An Appreciation – Cinema Paradiso

Toto represents the everyman, a person who doesn’t have much to offer other than an undying passion for film. But, in reality, the movie is about two love stories featuring Toto. The first, obviously, is with movies, and the second is with the beautiful young woman Anna (Isa Danieli), one of Toto’s schoolmates. Toto’s life as a teenager takes a different turn, focusing less on his relationship with Alfredo and the theater, and more on his pursuit to win the love of Anna. This is a weaker element compared to the beginning passages of the film, but still works in showing how life continues on. Film is much the centerpiece of Toto’s life during this stage, but it is combined with his desire to have a companion as well. We can find the scene where he stands outside her window to be a little forced, but it sets up the wonderful moment where they finally express their love together at the theater. Romance and the movies are two things that have been linked for as long as theaters existed; any person who’s ever been on a date has brought their partner, sooner or later, to a movie theater. That sense of love is effortlessly portrayed here, in two young people who feel that their entire world revolves around them alone. But, like all things, life goes on, and whether or not Anna and Toto’s relationship will last into adulthood is beside the point. What really matters is what they shared, and how their bond was created through a mutual love of the movies.

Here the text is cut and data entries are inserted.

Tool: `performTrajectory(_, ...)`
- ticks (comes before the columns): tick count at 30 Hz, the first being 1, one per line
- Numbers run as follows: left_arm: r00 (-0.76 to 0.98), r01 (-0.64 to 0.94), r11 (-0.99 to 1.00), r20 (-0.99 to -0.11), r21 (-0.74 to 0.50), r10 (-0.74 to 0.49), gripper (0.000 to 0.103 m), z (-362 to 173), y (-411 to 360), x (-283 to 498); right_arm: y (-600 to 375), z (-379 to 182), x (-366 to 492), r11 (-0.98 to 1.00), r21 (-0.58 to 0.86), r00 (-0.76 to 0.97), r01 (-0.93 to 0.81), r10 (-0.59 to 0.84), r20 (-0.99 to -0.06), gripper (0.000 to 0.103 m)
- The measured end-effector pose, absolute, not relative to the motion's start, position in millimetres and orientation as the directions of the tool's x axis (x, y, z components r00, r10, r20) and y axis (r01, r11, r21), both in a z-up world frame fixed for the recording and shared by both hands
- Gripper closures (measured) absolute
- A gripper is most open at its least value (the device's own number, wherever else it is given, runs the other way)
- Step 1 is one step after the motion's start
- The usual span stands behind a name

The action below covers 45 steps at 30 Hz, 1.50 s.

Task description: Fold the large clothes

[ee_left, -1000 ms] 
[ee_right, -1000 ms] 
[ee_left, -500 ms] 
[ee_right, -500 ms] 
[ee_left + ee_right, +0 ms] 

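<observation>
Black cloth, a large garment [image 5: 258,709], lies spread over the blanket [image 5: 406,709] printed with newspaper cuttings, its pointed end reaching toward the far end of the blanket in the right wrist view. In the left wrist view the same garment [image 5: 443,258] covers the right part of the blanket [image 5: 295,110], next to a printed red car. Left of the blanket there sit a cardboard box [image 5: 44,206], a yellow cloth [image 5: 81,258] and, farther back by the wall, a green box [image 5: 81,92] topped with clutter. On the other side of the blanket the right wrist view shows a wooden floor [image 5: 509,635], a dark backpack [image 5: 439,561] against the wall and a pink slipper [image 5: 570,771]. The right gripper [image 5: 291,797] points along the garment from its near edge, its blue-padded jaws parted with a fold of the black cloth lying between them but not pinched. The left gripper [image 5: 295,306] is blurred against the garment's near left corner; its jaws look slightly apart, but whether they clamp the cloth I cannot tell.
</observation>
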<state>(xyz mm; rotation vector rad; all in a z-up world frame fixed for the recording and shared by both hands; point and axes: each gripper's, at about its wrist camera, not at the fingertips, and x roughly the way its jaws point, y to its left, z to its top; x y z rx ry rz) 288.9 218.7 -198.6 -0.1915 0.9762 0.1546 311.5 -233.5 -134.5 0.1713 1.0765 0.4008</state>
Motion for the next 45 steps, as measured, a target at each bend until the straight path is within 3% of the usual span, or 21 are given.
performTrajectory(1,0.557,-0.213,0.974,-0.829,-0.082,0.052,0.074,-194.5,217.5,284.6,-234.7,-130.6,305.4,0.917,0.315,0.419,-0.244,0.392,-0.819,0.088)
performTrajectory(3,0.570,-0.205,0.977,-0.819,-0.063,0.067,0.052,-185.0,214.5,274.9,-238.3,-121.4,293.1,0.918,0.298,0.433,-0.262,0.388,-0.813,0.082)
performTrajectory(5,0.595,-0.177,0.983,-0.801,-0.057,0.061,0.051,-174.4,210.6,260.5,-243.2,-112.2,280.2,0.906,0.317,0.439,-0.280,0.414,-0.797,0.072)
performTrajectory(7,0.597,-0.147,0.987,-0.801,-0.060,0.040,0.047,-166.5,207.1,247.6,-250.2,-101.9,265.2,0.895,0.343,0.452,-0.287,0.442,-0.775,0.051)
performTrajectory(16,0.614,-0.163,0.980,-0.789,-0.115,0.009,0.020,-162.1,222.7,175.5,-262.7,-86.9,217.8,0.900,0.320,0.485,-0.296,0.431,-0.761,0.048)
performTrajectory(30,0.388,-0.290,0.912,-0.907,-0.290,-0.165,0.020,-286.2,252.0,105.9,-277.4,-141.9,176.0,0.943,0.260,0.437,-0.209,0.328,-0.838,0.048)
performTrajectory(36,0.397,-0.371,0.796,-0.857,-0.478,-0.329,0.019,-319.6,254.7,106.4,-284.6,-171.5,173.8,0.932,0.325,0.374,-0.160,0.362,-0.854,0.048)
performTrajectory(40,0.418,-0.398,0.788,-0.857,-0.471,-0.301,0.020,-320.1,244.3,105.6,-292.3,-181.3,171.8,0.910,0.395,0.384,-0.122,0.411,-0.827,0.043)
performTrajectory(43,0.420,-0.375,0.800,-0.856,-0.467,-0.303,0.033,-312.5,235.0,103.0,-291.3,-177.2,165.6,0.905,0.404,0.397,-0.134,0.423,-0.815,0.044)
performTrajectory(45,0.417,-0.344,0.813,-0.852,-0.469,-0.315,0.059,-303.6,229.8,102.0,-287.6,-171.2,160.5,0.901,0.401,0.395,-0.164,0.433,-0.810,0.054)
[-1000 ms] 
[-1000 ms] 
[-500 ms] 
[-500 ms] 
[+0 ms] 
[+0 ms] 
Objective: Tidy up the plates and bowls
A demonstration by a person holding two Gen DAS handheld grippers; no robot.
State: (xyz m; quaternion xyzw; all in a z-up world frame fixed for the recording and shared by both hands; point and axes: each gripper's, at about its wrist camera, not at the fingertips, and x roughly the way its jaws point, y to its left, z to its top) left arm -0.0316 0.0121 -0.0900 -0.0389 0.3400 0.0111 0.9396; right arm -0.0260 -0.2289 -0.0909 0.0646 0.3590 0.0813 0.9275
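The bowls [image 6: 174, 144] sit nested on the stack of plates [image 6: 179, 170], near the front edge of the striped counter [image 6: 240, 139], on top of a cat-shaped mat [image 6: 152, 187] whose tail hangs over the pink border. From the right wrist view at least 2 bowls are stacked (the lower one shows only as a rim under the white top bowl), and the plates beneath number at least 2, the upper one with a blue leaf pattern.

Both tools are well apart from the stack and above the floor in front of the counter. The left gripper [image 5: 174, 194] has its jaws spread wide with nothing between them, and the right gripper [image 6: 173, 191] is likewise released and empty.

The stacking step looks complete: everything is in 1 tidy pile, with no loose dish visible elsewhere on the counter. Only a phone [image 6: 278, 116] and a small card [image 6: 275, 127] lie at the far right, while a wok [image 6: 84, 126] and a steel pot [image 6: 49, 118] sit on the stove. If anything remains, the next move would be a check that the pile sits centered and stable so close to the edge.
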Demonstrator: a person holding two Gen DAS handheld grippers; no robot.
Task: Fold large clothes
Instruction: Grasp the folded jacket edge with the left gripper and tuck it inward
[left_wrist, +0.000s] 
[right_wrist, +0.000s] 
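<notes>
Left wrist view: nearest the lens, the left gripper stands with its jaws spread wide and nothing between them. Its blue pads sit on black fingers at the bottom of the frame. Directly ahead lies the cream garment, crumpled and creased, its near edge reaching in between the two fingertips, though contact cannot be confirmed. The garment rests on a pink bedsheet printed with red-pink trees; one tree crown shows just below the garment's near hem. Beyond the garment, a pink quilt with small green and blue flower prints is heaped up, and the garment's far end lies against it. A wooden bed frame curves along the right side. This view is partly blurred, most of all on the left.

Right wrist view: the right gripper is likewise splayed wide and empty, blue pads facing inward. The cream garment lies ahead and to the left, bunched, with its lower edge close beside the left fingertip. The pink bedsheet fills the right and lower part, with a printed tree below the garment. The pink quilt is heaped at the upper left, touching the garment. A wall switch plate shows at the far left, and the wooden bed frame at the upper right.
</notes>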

I say that the love story between Toto and Anna is the weaker of the story threads because the friendship between Toto and Alfredo is so well handled that we can’t help but want to return to their dynamic. It’s interesting that when Toto finally decides to leave his village to pursue a career, Alfredo would make him promise never to return, to never look back and to continue to move forward and grow. This is understandable, because like all people, we want Toto to make the most of his life, but it’s sad to see the friendship between the boy and his adopted father figure make way for the inevitability of maturity and adulthood. However, it would lead to one of the best and most emotional endings you’ll see in any movie. Toto, now in present time, returns to Giancaldo to attend Alfredo’s funeral. He meets with his mother, some old friends, and sees the Cinema Paradiso taken down to make way for a parking lot. However sad this is for our lead character, it all gets uplifted with an amazing present that Alfredo leaves him. What Alfredo gives Toto is a film reel, a reel that contains shots that Toto once believed to have been lost forever. I dare not mention what this contains for those who have not seen it. But with this montage, with a great emotional reaction from Toto, we complete a circle that started when Toto was a young boy. It is as if Alfredo reaches out beyond the grave, telling this child (now a grown man) that he loves him, and that Toto has taught Alfredo just as much as Alfredo has him. It is a beautiful and heart-filled moment, almost too much to describe in words.

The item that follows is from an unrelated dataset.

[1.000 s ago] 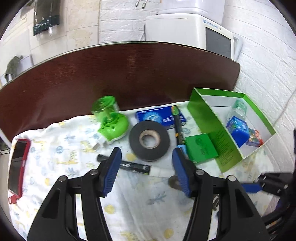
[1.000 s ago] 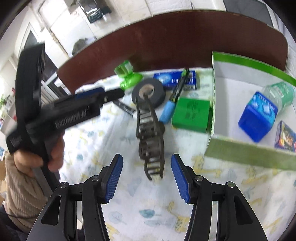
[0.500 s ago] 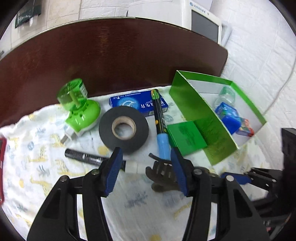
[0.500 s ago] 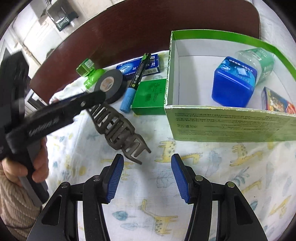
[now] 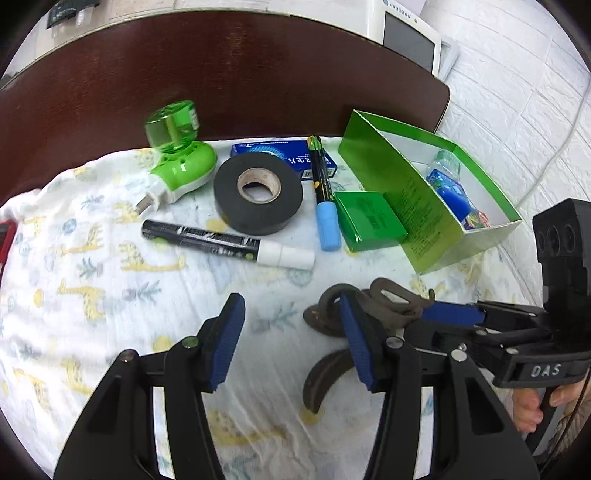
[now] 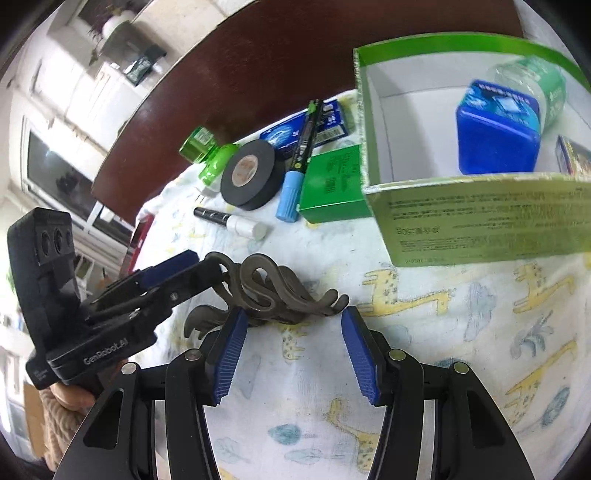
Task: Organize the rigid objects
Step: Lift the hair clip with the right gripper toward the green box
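Observation:
A brown hair claw clip [image 6: 273, 295] lies on the patterned cloth; it also shows in the left wrist view [image 5: 388, 299]. My left gripper [image 5: 291, 339] is open, its right finger against the clip. My right gripper [image 6: 291, 350] is open, just short of the clip. The green box [image 6: 480, 218] holds a blue case [image 6: 495, 136], a clear bottle [image 6: 539, 85] and a small card box [image 6: 576, 155]. Black tape roll [image 5: 258, 194], blue-capped marker [image 5: 323, 192], white-capped marker [image 5: 225, 243], small green box [image 5: 369, 221], blue flat box [image 5: 273, 153] and green plug-in device [image 5: 181, 162] lie on the cloth.
The cloth [image 5: 110, 295] covers a dark wooden table [image 5: 221, 74]. A white appliance [image 5: 406, 33] stands against the white brick wall behind. A red phone edge [image 5: 5, 240] is at the far left. The green box [image 5: 424, 192] is at the right.
Both grippers have closed in on the hair clip, which now lies on the cloth between them. The right gripper has dropped lower and nearer the green box.

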Action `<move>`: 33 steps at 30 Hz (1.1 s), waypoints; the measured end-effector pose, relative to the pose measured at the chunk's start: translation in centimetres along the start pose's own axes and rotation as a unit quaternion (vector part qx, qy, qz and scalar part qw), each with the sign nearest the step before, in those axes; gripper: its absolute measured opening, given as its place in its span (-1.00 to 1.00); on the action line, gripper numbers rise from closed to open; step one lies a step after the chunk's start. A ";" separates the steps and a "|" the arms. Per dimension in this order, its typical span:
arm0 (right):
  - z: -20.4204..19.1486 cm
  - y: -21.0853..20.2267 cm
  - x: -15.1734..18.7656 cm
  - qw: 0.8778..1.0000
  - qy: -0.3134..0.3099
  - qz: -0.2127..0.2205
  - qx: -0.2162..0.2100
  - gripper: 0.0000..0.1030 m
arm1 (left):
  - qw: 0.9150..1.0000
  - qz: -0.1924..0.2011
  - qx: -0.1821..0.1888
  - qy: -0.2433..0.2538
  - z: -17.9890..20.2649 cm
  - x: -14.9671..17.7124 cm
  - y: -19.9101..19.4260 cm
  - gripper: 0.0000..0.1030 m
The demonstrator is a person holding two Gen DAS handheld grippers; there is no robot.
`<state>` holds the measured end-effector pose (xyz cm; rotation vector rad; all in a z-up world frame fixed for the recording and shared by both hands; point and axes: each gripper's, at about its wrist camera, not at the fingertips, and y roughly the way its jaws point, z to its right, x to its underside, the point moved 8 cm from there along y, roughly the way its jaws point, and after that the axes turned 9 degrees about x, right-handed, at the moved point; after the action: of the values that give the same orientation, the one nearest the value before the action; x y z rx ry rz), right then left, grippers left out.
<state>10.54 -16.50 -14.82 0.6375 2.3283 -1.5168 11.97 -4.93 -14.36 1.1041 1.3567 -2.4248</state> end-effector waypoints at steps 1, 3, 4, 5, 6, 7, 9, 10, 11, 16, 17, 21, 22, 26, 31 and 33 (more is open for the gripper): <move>-0.2 0.0 0.0 1.000 -0.014 0.002 0.003 0.09 | 1.000 0.008 0.002 -0.005 -0.1 0.3 -0.6 0.04; -0.5 -0.2 0.2 0.999 -0.042 0.006 0.007 0.09 | 1.000 0.026 0.011 -0.010 0.0 0.9 -2.0 0.06; -0.6 -0.4 0.3 0.998 -0.061 0.012 0.012 0.09 | 0.999 0.031 0.014 -0.004 0.2 1.3 -2.6 0.10; -0.7 -0.4 0.3 0.997 -0.078 0.017 0.019 0.09 | 0.999 0.035 0.017 0.008 0.7 1.7 -3.1 0.21; -1.0 -0.5 0.3 0.994 -0.099 0.022 0.028 0.09 | 0.999 0.036 0.020 0.019 1.1 2.0 -3.3 0.32; -1.2 -0.5 0.3 0.992 -0.116 0.028 0.035 0.09 | 0.999 0.034 0.023 0.030 1.6 2.3 -3.3 0.34; -1.5 -0.4 0.2 0.987 -0.146 0.037 0.048 0.09 | 0.998 0.023 0.014 0.055 2.4 2.7 -2.6 0.34; -1.5 -0.3 0.2 0.986 -0.153 0.038 0.052 0.11 | 0.998 0.018 0.006 0.063 2.6 2.9 -2.2 0.33; -1.5 -0.3 0.1 0.985 -0.159 0.040 0.055 0.13 | 0.997 0.011 -0.001 0.070 2.7 3.1 -1.6 0.31; -0.9 -0.2 -0.1 0.985 -0.158 0.043 0.055 0.25 | 0.997 -0.014 0.000 0.072 2.5 3.5 0.3 -0.11; -0.7 -0.2 -0.3 0.985 -0.157 0.046 0.056 0.25 | 0.997 -0.014 -0.002 0.070 2.5 3.4 0.5 -0.11; -0.7 0.1 -0.9 0.985 -0.158 0.052 0.034 0.25 | 0.998 -0.019 0.007 0.063 2.4 3.4 0.7 -0.24; -0.9 0.2 -1.0 0.985 -0.162 0.053 0.030 0.25 | 0.998 -0.021 0.010 0.062 2.5 3.4 0.8 -0.27; -2.0 0.7 -0.9 0.980 -0.185 0.059 0.043 0.17 | 0.997 -0.024 0.007 0.068 3.0 3.2 0.9 -0.40; -2.4 -0.7 -1.5 0.977 -0.192 0.076 0.059 0.12 | 0.997 -0.007 0.010 0.081 4.3 1.8 -0.5 -0.36; -2.6 -1.9 -2.2 0.977 -0.187 0.089 0.053 0.12 | 0.995 0.007 0.005 0.097 5.2 0.8 -1.5 -0.36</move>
<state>11.43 -15.25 -11.27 0.5157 1.8714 -1.5337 7.94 -7.98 -12.22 1.3786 1.3868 -2.3689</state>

A masterful score by Ennio Morricone enhances the mood of the picture. It seems when you talk about the great musical compositions in film history, sooner or later you will arrive at Morricone, and rightly so. From Italian to American productions, from spaghetti westerns to horror films, it seems there isn’t a genre that he couldn’t fit the perfect sound to. This film is no exception. The music he creates here is a superb complement to the magical and nostalgic tone that Tornatore goes for. There is a grand, dramatic, and melodic feel to it. It’s as if the music helps us feel that what we’re watching is Tornatore’s own personal history being shown for us. Like we are experiencing his memories both in the way he saw them and in the way he felt them. So easily does the music fit with the images that it is hard not to think about what we have seen without remembering the sounds we heard as well. Just as there is no other person I can think of who could have played Alfredo other than Philippe Noiret, there is no other composer I can think of who could have created such appropriate music, other than Morricone.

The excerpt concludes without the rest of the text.